Costa Rica is one of the top eco-tourism destinations in the world. Although the country covers just 19,700 square miles (it’s smaller than West Virginia), it makes up 5 percent of the Earth’s biodiversity, according to the Costa Rica Tourism Board. And given the nation’s priorities, it’s likely to stay that way — Costa Rica reserves a quarter of its land for protected parks and conservation areas.
This ethos has been adopted by Drake Bay Getaway Resort, a luxurious nature retreat on the southern Pacific side of Costa Rica’s wild Osa Peninsula that resides in Drake Bay, a small bay and coastal town flush with lush forests and pristine beaches. Ensconced in the jungle, the boutique hotel offers just five stilted cabins as part of its dedication to the preservation of the landscape.
Last year, owners Yens Steller and Patrick Ludwig acquired another 200 acres — the largest titled land in Drake Bay — two miles from the Forbes Travel Guide Four-Star hotel. Steller and Ludwig plan to protect the new land, dubbing it The Jungle Getaway. Approximately 85 percent of the new property is primary forest (that is, a forest that dates back to ancient times or that’s remained relatively undisturbed by humans) full of plants and animals that you could find at the nearby Corcovado National Park, the famous attraction that boasts the highest concentration of flora and fauna in the country. The Jungle Getaway is full of exotic plants like royal mahogany, cow trees, ceibas, birds of paradise, purple hearts and much more. The verdant surroundings are also home to animals like tapirs, pumas, jaguars and peccaries.
However, the biggest tourist draw for The Jungle Getaway may be its waterfall — at 100 feet, it’s the tallest in the area. Ludwig and Steller recently launched horseback riding and hiking tours to take hotel guests to the waterfall and for nature walks. If you venture out on the new tours, expect unspoiled scenery: the horseback ride to the waterfall winds through a pristine forest (with no road access) and along a river far away from tourists.

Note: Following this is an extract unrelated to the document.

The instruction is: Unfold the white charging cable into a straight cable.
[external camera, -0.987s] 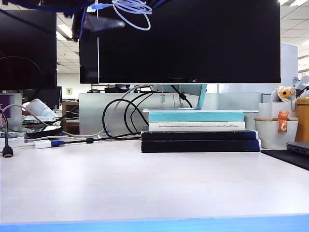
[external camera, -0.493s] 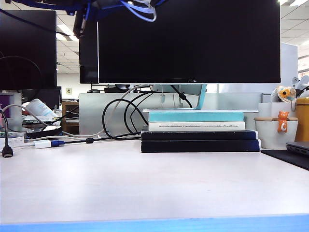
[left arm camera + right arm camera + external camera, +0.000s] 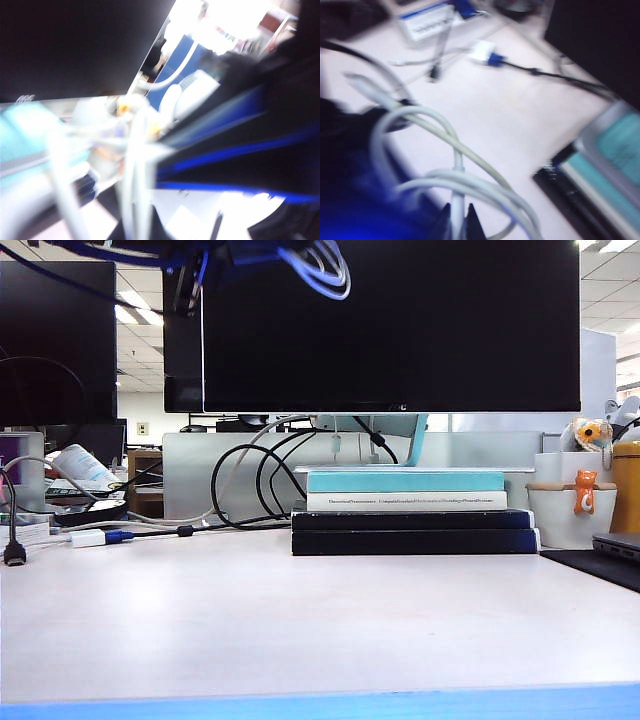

“Since we built our hotel in 2014, we have always been interested in sustainable development and preserving the natural habitat in the famous Osa Peninsula,” Ludwig and Steller say. “Since Yens grew up in the area — Drake Bay — he has a deep appreciation for protecting the primary forest, wildlife and marine life in the peninsula.”
According to the owners, since most of the land in Drake Bay is not titled, it’s a challenge to own property in the area. “When a local bank called Yens during the middle of the pandemic in 2020 and offered him to buy the land, he did not hesitate,” they say. The pair snapped it up when the local bank sold it through a blind auction after years of holding onto the titled land.
Previously, Drake Bay Getaway Resort’s most popular private tours were its day hike to Corcovado National Park and a snorkeling trip at Caño Island, but The Jungle Getaway gives them the chance to do more on the property. Ludwig and Steller say that they plan to eventually build trails through the grounds for nature walks and wildlife spotting during the day and night.